DATA LISTING —
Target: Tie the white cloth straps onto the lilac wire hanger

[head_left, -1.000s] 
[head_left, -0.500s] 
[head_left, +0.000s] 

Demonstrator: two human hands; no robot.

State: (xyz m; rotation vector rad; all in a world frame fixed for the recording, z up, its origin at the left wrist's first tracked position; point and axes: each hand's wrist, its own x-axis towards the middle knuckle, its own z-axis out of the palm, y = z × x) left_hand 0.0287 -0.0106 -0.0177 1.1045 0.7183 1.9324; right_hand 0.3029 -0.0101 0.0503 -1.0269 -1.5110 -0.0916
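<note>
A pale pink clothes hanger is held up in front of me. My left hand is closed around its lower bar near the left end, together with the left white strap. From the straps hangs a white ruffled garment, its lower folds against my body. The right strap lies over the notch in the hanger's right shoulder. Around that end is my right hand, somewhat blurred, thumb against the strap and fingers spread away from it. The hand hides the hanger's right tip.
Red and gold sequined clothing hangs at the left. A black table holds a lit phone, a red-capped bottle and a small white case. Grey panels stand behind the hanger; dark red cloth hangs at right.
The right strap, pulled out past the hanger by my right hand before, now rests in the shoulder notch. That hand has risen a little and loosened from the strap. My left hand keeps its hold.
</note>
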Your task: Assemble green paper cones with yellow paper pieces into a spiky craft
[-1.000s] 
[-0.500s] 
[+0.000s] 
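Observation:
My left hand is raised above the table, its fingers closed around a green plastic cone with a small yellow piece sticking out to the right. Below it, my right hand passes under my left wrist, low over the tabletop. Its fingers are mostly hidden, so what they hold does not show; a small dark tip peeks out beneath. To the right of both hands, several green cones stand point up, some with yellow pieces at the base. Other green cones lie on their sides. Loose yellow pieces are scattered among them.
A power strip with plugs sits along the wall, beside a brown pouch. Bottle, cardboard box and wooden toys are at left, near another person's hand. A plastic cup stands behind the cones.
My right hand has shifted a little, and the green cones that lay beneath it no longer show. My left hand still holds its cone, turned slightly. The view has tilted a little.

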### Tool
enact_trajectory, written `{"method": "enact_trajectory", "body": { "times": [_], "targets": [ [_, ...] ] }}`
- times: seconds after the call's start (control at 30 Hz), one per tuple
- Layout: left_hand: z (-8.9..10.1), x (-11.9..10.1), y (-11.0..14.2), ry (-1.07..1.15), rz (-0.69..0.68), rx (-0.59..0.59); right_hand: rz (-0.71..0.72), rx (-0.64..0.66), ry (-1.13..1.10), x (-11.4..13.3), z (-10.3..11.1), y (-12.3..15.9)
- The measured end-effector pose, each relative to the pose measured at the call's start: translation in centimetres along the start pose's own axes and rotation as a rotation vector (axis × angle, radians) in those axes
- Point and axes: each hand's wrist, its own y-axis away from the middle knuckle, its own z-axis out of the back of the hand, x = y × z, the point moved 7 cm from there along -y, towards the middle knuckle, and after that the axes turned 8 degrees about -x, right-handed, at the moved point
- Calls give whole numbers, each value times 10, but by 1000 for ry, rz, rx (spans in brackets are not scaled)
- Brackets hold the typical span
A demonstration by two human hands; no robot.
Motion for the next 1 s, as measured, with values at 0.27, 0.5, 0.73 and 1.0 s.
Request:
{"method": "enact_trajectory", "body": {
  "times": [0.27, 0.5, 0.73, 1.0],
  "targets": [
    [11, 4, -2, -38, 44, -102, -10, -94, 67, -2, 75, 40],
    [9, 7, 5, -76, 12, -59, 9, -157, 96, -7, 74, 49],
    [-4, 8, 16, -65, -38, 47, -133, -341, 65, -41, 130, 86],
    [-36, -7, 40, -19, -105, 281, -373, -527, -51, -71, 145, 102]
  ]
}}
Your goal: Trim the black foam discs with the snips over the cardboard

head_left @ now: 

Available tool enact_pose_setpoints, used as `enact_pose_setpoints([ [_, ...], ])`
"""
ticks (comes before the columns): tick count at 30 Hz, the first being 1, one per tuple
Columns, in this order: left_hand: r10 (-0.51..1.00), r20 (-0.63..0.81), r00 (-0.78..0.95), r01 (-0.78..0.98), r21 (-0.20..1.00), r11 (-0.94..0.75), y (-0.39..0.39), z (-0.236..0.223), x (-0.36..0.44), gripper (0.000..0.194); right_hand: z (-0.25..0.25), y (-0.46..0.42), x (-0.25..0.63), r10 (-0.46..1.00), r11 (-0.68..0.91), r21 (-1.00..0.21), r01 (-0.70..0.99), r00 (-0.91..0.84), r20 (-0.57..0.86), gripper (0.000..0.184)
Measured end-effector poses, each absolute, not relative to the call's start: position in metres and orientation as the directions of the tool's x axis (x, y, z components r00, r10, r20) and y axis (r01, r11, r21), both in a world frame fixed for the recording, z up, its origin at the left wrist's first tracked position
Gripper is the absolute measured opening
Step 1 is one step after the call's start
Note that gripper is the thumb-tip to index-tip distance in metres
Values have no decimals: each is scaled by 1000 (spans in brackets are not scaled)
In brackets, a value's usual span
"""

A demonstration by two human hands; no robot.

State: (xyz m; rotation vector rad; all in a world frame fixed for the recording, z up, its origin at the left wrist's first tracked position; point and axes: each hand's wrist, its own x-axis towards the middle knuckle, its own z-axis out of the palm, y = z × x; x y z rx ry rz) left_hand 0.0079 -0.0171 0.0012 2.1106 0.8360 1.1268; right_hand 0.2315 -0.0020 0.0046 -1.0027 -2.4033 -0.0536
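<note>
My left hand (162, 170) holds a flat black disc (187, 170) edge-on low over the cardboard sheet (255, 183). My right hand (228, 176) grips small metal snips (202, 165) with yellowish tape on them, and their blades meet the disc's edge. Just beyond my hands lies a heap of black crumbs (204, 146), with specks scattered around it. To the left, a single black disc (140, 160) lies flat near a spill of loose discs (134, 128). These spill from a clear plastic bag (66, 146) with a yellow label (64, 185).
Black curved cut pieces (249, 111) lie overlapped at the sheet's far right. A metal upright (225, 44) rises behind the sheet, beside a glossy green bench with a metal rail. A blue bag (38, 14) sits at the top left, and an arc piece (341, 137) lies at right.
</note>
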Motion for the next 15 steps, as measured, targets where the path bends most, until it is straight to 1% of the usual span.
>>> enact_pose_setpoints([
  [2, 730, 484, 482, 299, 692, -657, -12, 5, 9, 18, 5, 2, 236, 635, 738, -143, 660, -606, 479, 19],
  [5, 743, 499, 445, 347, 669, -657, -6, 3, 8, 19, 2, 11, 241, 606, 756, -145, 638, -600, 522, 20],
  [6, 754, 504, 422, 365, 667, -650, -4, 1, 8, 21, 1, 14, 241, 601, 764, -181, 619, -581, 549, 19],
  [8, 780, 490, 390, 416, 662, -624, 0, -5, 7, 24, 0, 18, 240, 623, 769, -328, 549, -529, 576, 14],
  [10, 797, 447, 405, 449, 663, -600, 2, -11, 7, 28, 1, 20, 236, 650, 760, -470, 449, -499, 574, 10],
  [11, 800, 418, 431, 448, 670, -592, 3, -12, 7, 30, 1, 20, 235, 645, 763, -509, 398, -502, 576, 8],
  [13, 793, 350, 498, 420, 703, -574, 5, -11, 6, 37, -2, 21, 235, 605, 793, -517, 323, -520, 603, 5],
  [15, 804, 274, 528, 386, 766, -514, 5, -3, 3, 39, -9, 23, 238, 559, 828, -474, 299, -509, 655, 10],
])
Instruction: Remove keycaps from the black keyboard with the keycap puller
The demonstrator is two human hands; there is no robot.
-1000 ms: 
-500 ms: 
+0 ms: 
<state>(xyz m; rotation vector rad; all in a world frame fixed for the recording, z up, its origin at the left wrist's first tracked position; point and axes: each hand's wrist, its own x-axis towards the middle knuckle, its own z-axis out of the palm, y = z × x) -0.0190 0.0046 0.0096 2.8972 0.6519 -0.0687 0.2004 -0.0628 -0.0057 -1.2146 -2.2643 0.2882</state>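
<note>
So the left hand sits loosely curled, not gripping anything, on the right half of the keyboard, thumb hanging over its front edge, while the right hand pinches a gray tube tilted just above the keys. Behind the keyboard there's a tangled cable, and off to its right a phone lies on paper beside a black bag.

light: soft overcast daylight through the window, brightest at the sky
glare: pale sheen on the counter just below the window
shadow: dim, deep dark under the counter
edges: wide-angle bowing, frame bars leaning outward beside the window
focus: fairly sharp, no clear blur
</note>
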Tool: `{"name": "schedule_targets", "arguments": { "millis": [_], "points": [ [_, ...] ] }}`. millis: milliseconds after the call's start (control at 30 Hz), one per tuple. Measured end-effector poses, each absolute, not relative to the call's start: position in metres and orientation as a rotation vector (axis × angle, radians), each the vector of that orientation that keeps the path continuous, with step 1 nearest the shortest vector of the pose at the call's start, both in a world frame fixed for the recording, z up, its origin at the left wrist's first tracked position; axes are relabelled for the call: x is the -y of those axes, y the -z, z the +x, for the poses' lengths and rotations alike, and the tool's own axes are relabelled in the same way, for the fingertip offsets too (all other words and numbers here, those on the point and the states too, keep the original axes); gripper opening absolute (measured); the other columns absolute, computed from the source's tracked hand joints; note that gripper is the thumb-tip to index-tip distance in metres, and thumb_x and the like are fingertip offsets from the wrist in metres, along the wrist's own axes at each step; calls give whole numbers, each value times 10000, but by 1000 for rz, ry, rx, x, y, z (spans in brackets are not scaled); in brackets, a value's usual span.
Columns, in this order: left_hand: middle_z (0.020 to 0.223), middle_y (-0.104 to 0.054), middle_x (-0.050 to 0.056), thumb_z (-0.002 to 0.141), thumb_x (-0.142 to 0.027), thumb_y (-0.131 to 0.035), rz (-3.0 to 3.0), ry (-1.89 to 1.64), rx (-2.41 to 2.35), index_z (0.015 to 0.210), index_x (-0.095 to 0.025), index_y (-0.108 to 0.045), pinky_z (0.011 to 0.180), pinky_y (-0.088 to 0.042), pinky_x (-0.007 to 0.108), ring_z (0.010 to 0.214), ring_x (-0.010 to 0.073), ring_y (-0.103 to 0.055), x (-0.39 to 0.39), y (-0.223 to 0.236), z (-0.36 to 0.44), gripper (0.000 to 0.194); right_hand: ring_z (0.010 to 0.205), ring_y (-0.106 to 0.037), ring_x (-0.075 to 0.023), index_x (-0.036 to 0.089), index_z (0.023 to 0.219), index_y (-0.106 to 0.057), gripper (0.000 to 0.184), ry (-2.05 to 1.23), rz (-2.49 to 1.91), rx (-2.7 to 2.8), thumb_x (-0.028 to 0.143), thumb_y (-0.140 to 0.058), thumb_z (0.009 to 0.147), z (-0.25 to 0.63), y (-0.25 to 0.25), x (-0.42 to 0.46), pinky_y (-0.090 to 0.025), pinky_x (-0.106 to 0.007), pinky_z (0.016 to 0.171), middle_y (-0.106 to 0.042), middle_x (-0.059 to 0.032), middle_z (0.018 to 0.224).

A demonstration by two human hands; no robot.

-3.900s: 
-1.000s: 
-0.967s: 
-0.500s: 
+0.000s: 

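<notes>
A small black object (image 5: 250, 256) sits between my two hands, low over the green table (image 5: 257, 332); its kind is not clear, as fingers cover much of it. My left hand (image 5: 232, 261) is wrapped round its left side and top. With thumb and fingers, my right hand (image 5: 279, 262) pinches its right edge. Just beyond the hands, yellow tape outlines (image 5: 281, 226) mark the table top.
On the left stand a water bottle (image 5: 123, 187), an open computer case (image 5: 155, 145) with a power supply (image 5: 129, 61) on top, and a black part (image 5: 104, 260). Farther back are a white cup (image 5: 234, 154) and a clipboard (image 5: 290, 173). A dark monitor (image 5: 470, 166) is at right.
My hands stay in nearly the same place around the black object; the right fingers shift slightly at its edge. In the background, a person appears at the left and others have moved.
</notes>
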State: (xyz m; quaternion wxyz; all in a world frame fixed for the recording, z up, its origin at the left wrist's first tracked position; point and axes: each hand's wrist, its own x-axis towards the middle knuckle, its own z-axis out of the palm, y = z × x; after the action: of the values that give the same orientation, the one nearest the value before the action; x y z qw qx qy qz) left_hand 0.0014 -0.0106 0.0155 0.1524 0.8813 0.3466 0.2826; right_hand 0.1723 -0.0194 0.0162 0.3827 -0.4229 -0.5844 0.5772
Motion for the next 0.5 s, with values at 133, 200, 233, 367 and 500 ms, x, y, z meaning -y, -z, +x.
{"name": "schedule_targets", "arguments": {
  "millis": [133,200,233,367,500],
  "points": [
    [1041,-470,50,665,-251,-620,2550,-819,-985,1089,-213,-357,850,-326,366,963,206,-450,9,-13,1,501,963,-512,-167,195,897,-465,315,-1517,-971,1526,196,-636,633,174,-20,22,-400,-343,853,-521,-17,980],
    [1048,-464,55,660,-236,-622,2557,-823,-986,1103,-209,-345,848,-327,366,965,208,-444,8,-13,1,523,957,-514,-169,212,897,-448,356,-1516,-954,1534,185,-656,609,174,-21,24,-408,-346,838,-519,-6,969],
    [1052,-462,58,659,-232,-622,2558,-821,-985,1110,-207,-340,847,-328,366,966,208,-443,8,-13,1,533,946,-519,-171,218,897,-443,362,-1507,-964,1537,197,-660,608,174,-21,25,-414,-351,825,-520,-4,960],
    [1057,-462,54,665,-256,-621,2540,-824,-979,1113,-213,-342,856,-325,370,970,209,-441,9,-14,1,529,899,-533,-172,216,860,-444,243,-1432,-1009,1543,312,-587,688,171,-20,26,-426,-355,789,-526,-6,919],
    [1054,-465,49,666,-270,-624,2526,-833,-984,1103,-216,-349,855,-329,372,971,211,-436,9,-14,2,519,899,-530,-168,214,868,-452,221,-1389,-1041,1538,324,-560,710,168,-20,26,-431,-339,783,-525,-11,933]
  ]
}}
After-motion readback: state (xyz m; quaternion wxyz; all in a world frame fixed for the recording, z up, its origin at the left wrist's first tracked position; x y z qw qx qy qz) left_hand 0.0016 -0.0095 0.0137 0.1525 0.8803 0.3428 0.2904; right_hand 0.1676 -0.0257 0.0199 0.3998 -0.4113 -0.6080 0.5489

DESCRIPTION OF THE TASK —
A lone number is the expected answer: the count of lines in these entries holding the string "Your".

RESPONSE —
2